- Work to be completed
Beginning with the line that contains "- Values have", reproduce the remaining lines of the material exactly, up to and including the last one, but no pictures.

- Recorded information
########################################

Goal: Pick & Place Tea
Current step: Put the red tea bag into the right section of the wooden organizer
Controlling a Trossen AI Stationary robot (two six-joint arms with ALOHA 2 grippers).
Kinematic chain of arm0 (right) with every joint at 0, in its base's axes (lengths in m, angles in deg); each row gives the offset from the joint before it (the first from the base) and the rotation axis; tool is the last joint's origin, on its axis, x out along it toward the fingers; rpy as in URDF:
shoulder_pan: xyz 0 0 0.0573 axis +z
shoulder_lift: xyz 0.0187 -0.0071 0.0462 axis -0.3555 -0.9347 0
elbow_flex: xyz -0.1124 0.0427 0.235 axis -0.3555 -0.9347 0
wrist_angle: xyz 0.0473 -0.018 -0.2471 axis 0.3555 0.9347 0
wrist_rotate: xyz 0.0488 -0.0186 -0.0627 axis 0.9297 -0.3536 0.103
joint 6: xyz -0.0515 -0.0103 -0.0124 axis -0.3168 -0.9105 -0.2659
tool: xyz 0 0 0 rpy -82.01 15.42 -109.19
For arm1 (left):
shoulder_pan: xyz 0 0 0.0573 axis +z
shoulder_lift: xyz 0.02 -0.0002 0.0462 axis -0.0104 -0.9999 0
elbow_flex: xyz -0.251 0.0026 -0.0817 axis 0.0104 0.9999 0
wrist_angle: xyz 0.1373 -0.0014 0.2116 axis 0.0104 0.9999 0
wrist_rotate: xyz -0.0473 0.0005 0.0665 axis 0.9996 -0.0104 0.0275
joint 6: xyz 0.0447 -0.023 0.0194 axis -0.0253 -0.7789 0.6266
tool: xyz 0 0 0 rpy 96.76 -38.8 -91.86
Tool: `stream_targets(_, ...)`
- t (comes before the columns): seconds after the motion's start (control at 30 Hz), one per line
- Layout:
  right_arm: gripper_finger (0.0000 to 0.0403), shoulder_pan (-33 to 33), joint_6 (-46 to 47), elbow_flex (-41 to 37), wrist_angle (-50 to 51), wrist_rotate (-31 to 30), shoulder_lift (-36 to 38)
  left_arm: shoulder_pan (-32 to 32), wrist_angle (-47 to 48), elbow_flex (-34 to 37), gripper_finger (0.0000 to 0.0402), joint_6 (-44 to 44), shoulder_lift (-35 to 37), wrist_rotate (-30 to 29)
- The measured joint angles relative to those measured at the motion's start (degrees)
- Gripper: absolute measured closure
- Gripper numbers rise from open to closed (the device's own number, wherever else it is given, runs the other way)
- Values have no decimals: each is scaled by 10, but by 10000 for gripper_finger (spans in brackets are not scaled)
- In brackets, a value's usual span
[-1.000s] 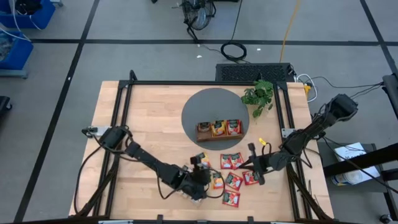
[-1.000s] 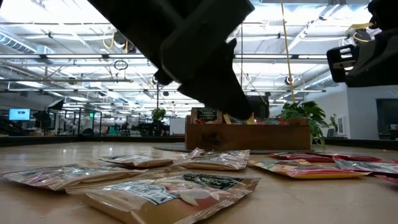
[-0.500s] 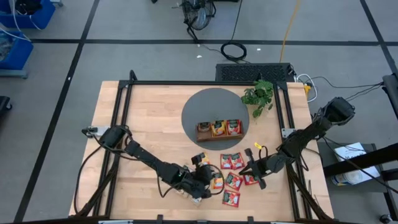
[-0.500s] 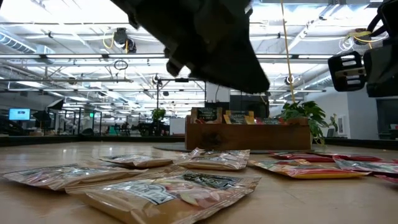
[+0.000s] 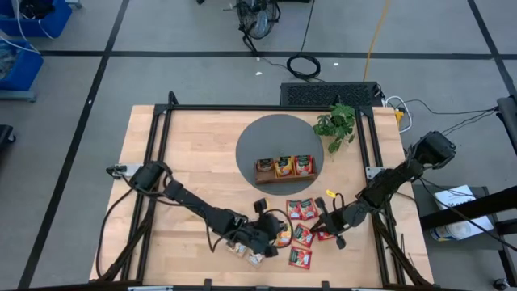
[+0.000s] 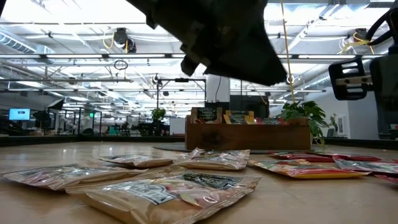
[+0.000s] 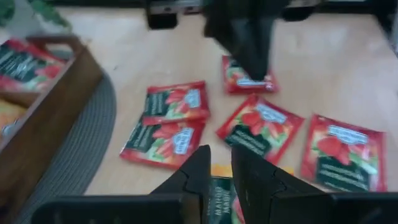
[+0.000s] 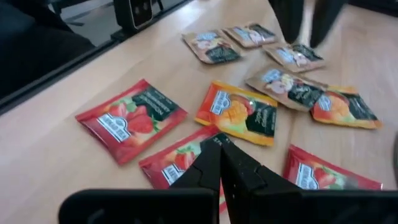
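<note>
Several tea packets lie flat on the wood table near its front edge. They are red, orange-yellow and beige. More packets stand in the brown tray on a round grey mat. My left gripper hovers above the orange-yellow packet, its fingers a narrow gap apart and empty. My right gripper is shut and empty, hovering over the red packets at the right of the group. The low view shows the left gripper well above the packets.
A green plant stands at the mat's far right. A black frame runs round the table top. The two arms face each other across the packets; the right arm shows in the left wrist view. Bare wood lies at the left.
My left gripper has gone toward the table's right edge, over the packets and closer to my right gripper. My right gripper has gone a little toward the table's near edge. The packets have stayed where they were.
</note>
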Motion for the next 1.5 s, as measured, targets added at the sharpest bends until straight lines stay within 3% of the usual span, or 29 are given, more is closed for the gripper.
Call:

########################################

- Written reply
- Values have no decimals: each is scaled by 10, but by 10000 for gripper_finger (spans in brackets are not scaled)
- In brackets, a value's usual span
[-1.000s] 
[-1.000s] 
[-0.500s] 
[-0.500s] 
[+0.000s] 
[+0.000s] 
[+0.000s] 
[+0.000s] 
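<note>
Several tea packets lie flat on the wood table near its front edge. They are red, orange-yellow and beige. More packets stand in the brown tray on a round grey mat. My left gripper hovers above the orange-yellow packet, its fingers a narrow gap apart and empty. My right gripper is shut and empty, hovering over the red packets at the right of the group. The low view shows the left gripper well above the packets.
A green plant stands at the mat's far right. A black frame runs round the table top. The two arms face each other across the packets; the right arm shows in the left wrist view. Bare wood lies at the left.
My left gripper has gone toward the table's right edge, over the packets and closer to my right gripper. My right gripper has gone a little toward the table's near edge. The packets have stayed where they were.
</note>
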Motion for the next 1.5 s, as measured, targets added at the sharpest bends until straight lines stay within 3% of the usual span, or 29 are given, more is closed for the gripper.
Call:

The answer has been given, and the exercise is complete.